Not being afraid has never made sense to my autistic brain, especially because fear has been such a part of my life harkening back to seeing A Thief in the Night. But I don’t think that God means that we should never feel fear. We are human, of course, we are going to feel fear. But I think don’t fear means don’t give into fear or to use a modern term: don’t catastrophize.
These are scary times and I do believe we are dealing with an Antichrist who has done terrible things and very well could do things none of us have even thought of yet. That does make one pause; it makes me pause. Like I said earlier, what was just a movie now seems very real.
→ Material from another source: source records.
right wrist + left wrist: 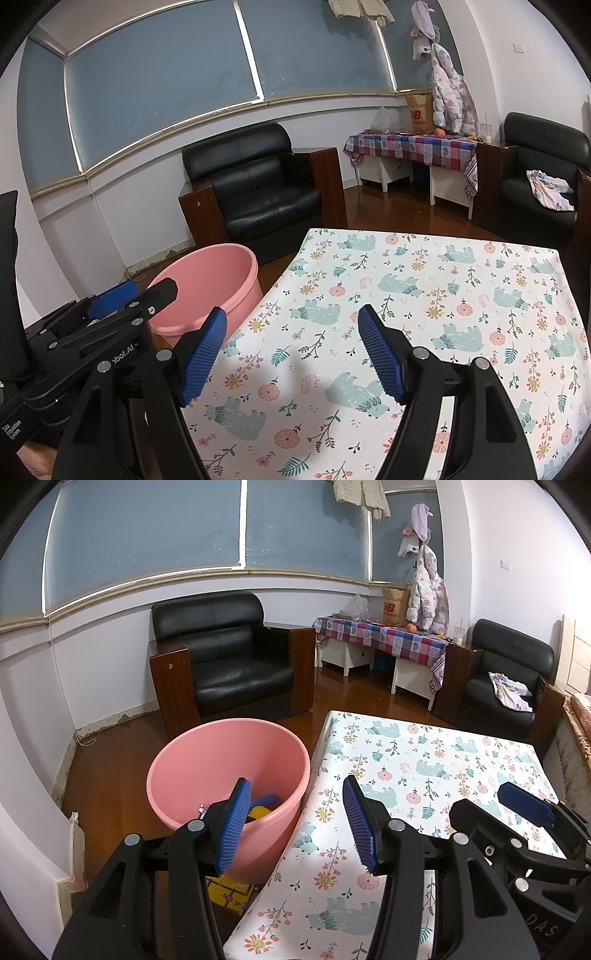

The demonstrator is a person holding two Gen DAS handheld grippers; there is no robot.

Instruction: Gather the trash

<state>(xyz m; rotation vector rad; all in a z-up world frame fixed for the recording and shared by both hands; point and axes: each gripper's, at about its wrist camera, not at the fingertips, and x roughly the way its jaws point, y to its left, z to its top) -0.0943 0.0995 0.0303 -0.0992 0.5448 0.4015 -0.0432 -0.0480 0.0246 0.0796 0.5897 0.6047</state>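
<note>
A pink plastic bucket (221, 760) stands on the floor left of the table; it also shows in the right wrist view (218, 280). Yellow and blue trash (262, 806) lies inside it, partly hidden by my finger. My left gripper (295, 823) is open and empty, over the table's left edge beside the bucket. My right gripper (291, 350) is open and empty above the floral tablecloth (424, 295). Each gripper shows in the other's view: the right one (517, 812), the left one (122, 295).
The table with the bear-and-flower cloth (424, 768) fills the right. Black armchairs (229, 657) (535, 173) stand behind. A checked-cloth side table (384, 635) with bags sits against the far wall. A yellow box (229, 893) lies on the floor below the bucket.
</note>
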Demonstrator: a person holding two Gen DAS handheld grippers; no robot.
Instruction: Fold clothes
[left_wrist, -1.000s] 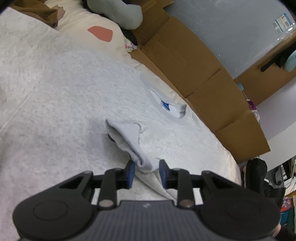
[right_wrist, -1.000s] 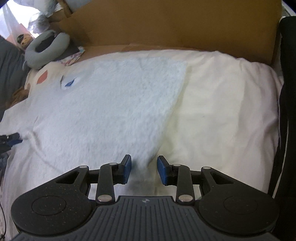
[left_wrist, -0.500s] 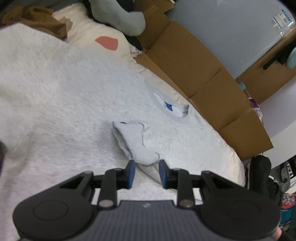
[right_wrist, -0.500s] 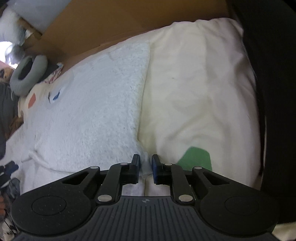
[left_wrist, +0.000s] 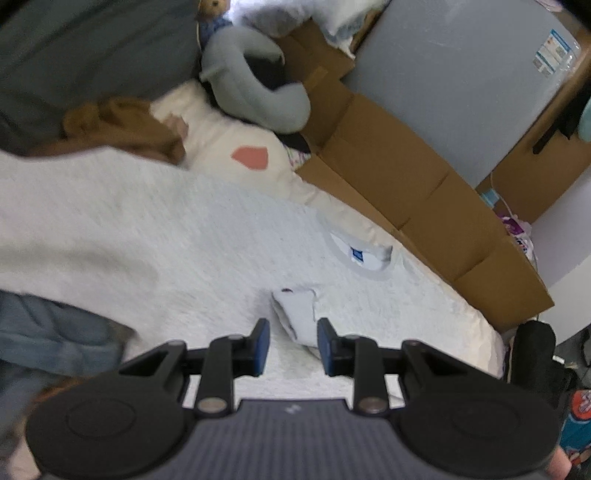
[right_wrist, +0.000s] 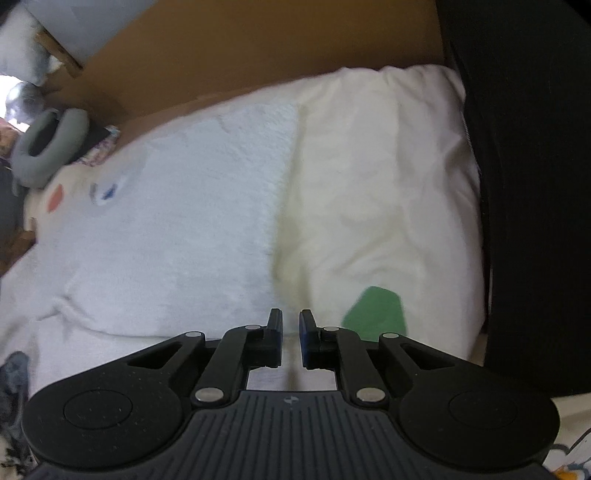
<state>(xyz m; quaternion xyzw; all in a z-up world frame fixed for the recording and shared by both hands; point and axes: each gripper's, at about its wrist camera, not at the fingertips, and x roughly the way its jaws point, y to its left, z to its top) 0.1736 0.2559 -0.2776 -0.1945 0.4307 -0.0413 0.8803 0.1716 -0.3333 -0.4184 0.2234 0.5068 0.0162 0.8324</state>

And yet, God tells us to fear not. I think God tells us this so that we remember that while the Men of Lawlessness might believe they are in charge and can rule by fear and intimidation, they don’t have the final say. We believe in hope. We believe that the rulers of this world, especially the tyrants only last for a time, while God lasts forever. They may rule now, but they won’t forever. They will fall, either by revolution, the law or natural causes. As Christians, we believe Jesus is Lord and that means that Ceasar is not, especially when Ceasar wears a red tie.
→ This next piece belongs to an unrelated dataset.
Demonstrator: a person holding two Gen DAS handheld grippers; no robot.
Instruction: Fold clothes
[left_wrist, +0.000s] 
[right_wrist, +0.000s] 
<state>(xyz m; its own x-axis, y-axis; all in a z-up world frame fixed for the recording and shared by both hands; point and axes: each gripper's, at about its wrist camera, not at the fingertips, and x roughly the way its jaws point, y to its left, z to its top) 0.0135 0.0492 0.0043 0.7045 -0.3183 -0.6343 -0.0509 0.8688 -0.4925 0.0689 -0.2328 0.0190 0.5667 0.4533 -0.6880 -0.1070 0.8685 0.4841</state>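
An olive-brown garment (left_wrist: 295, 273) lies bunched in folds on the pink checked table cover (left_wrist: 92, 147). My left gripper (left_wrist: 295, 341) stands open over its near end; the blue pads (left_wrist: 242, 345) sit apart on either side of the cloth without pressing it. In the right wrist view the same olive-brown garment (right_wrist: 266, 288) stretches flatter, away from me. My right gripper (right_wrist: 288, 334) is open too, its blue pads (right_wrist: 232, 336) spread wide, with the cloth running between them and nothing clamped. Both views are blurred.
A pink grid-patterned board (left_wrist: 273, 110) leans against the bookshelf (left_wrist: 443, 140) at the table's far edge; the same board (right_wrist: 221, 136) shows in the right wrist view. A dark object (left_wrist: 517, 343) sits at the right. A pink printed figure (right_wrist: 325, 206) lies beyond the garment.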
I have been pondering on this my self, Since his first President and I will have to agree with this article and am glade to find out I'm not the only one, besides my family. God is in Control and we know the ending of the chapter as the new Heaven descends to the earth, as stated in the Bible
Did you know Trump Tower is almost exactly 666 feet tall? (664 ft). Trump Tower has an inverted triangle of trees at the base where each side has 6 trees. 6x6x6. Trump lived on the 66th floor of Trump Tower. On that floor he essentially had a golden "shrine" to the Sun God Apollo (and to himself of course). Trump was first elected as President in 2016. 2016=666+666+666+6+6+6. His Birthday is 06/14/1946. 06+14+46=66. 06+14+1946=1966. His birthday of June 14th 1946 was a Friday.. the 6th month in a year ending in a 6 on the 6th day of the week. 6x6x6. His Grandmother Elizabeth Christ Trump died on 06/6/1966. Yeah he has the stink of the ANTICHRIST ALL OVER HIM!